Karthik Ranganathan (S’00–M’05) received the B.E. degree in biomedical engineering from the University of Mumbai, Mumbai, India, in 1999 and the Ph.D. degree in biomedical engineering from the University of Virginia, Charlottesville, in 2005. His research interests during his doctoral work included ultrasound beamforming, signal processing, and angular scatter measurement techniques, and his dissertation explored the two extremes—optimal beamforming for the best attainable image quality in state of the art systems and beamforming for very low-cost systems. After his doctoral work, he joined PocketSonics, Inc.—a startup devoted to low-cost and handheld ultrasound systems—where he is currently a Research Scientist and involved in system and beamformer development. He is also a Visiting Research Scientist at the University of Virginia.

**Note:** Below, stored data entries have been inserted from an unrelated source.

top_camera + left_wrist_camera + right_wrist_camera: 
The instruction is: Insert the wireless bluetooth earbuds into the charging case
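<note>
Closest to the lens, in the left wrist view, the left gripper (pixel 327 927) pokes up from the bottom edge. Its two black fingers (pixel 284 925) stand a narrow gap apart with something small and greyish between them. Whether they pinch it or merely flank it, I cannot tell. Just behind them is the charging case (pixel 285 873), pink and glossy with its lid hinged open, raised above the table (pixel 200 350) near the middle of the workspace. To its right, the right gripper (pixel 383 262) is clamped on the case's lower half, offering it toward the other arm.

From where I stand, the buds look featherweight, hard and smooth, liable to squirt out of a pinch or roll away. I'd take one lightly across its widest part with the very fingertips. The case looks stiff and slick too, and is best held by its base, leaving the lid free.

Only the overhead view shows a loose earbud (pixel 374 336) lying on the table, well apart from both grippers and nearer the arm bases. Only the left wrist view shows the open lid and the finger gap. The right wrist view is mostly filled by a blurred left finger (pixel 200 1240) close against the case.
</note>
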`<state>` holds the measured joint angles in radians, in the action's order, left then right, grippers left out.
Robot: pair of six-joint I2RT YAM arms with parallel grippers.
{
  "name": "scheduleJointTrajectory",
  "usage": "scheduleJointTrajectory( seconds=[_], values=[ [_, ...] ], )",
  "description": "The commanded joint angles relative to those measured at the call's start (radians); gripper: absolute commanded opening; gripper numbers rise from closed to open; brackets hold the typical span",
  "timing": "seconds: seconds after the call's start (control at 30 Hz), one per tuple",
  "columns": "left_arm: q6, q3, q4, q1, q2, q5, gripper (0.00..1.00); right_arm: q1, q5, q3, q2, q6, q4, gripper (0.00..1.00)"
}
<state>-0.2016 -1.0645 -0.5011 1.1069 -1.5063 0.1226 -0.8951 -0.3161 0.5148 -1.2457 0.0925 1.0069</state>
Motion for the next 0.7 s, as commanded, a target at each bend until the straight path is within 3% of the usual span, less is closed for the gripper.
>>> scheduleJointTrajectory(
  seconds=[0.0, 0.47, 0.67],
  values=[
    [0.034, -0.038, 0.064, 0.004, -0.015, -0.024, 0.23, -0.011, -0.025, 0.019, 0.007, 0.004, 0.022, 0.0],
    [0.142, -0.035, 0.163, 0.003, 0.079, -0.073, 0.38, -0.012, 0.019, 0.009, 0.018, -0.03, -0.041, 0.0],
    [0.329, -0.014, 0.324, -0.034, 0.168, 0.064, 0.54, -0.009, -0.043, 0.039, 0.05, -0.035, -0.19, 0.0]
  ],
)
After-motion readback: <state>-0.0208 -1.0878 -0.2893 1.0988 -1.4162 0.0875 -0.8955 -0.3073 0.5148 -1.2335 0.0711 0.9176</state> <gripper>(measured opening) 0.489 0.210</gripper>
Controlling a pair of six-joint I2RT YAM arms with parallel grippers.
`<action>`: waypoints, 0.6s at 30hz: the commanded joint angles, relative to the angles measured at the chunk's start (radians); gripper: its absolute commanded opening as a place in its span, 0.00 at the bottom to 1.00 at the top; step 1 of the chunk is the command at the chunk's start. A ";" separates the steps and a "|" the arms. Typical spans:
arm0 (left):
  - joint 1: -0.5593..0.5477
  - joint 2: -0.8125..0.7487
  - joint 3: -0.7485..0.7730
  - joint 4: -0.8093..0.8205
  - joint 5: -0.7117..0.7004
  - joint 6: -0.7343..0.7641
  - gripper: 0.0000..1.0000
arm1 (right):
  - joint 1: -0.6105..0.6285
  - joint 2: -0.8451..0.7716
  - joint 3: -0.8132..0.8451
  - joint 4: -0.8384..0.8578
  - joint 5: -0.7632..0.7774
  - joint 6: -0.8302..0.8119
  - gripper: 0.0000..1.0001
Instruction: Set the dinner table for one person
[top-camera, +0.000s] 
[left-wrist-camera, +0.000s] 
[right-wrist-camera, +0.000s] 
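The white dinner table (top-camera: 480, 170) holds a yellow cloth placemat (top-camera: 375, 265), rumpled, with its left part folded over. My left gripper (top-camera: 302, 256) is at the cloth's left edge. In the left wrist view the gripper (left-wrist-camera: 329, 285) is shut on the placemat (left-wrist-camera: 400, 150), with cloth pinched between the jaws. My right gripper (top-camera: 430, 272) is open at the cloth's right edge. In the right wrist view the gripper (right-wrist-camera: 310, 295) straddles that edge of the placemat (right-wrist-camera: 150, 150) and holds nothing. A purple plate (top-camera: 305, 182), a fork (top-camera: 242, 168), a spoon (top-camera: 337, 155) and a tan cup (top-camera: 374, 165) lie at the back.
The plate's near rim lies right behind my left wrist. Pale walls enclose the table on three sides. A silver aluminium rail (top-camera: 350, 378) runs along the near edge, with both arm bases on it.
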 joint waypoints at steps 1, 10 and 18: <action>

Shiwei Zhou (S’03–M’06) was born in Beijing, China, in 1974. He received the B.S. and M.S. degrees in optical-electrical engineering from the Beijing Institute of Technology, Beijing, in 1996 and 1999, respectively, and the Ph.D. degree in biomedical engineering from the University of Virginia, Charlottesville, in 2005. He joined the Biomedical Engineering Department, University of Virginia, in 2000. He is currently a Research Scientist at Philips Research North America, Briarcliff Manor, NY. His research interests are finite-element analysis (FEA) modeling for various ultrasound transducers and applications, new transducer techniques and optimization, high-intensity focused ultrasound, and digital signal processing techniques in ultrasound.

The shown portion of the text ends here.